*** Opening of DATA EXTRACT ***

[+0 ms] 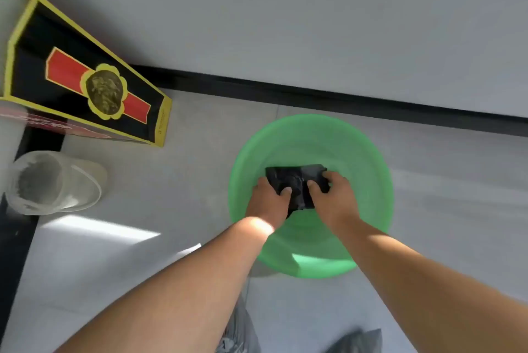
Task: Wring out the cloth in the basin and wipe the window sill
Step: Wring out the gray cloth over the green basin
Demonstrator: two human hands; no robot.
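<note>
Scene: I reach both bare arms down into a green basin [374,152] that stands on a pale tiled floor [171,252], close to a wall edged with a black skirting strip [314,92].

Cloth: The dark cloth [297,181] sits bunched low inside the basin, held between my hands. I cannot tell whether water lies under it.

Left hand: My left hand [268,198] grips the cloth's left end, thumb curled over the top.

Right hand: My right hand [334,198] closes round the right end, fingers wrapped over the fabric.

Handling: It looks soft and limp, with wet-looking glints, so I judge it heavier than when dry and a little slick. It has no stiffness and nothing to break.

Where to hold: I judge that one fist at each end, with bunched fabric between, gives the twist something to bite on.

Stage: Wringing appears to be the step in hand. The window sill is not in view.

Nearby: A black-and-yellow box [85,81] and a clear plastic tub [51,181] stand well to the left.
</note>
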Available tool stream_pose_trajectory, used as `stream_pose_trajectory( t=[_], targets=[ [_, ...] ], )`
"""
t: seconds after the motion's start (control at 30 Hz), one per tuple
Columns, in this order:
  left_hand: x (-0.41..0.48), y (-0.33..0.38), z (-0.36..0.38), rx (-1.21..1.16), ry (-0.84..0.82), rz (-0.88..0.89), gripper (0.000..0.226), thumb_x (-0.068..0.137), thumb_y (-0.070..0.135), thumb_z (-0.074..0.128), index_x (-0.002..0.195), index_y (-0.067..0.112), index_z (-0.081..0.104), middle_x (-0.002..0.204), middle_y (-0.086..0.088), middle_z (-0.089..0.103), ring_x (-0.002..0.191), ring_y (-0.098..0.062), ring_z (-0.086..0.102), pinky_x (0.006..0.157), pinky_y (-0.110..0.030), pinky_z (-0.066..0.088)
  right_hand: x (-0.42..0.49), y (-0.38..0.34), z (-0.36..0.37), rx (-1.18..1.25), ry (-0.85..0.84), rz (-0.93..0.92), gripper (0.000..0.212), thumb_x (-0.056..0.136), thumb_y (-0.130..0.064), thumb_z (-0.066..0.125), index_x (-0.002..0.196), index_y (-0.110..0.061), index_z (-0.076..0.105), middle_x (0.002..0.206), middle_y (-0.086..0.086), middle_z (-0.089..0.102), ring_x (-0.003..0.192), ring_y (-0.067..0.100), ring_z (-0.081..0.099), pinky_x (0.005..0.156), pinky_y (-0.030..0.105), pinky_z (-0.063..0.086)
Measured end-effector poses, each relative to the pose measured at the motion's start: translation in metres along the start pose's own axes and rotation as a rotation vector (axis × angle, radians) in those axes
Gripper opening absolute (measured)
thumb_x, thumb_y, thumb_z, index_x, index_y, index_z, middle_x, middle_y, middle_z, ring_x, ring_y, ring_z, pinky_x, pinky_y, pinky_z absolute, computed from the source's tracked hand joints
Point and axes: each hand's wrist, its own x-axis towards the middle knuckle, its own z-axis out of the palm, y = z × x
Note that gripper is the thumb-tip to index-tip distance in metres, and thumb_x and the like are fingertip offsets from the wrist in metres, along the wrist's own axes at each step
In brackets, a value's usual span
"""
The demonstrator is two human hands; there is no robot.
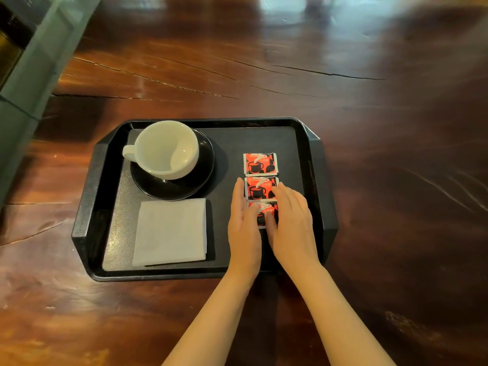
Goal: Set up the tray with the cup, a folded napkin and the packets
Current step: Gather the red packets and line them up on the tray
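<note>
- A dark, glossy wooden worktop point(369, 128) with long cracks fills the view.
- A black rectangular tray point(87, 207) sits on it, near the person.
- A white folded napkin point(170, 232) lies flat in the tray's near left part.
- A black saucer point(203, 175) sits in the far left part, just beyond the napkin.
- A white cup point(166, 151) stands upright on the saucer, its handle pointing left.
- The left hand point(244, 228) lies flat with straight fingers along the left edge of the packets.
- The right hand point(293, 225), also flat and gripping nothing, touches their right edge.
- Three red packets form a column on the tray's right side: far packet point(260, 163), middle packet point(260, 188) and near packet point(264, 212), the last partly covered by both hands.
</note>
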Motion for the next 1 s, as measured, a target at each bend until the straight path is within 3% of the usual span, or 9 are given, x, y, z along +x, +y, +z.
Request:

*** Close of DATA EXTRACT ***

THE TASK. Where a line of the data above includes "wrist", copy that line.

ANSWER SPACE.
Point and axes: each hand's wrist, its own x-axis towards the middle knuckle, its own z-axis out of the palm, y = z × x
Note that gripper is the thumb-tip to index-tip distance in metres, and thumb_x and the like are fingertip offsets from the wrist in metres, along the wrist's own axes at each step

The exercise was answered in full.